(Dataset extract Opens)

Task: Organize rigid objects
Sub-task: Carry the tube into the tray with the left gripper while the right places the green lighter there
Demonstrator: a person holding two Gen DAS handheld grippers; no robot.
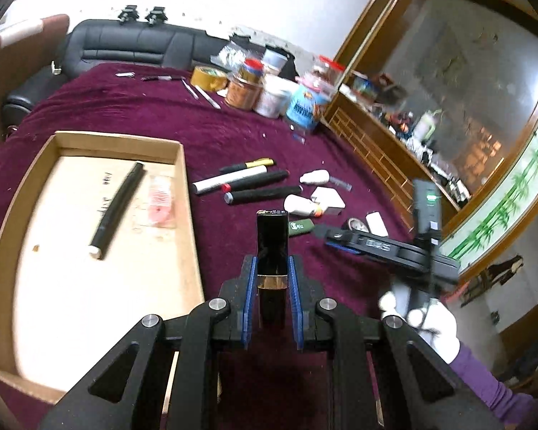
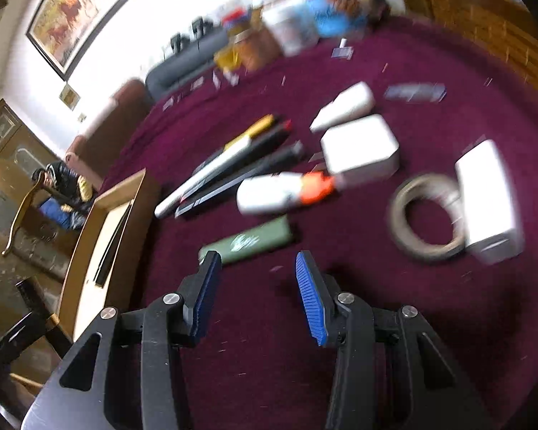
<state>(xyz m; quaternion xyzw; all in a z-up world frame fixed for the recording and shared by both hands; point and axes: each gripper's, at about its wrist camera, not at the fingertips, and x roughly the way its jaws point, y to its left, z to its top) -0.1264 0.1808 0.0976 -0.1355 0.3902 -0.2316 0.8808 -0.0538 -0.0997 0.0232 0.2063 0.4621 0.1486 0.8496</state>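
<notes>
My left gripper point(image 1: 272, 268) is shut on a black and gold rectangular case point(image 1: 272, 247), held upright above the maroon cloth, just right of the cardboard tray point(image 1: 183, 179). The tray holds one black marker point(image 1: 120, 204). My right gripper point(image 2: 256, 263) is open and empty above the cloth, near a green case point(image 2: 249, 240); it also shows in the left wrist view point(image 1: 344, 234). Beyond lie several markers point(image 2: 233, 165), a white bottle with an orange cap point(image 2: 276, 193), white boxes point(image 2: 358, 150) and a tape ring point(image 2: 426, 215).
Jars, tubs and a tape roll point(image 1: 208, 77) crowd the table's far edge. A wooden mirror cabinet point(image 1: 376, 136) stands at the right. A black sofa point(image 1: 125, 44) is behind. The tray's near part point(image 1: 89, 304) is bare.
</notes>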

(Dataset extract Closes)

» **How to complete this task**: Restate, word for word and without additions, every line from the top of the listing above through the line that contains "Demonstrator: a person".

» **Response to the task**:
Task: Organize rigid objects
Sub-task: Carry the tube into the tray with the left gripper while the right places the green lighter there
Demonstrator: a person holding two Gen DAS handheld grippers; no robot.

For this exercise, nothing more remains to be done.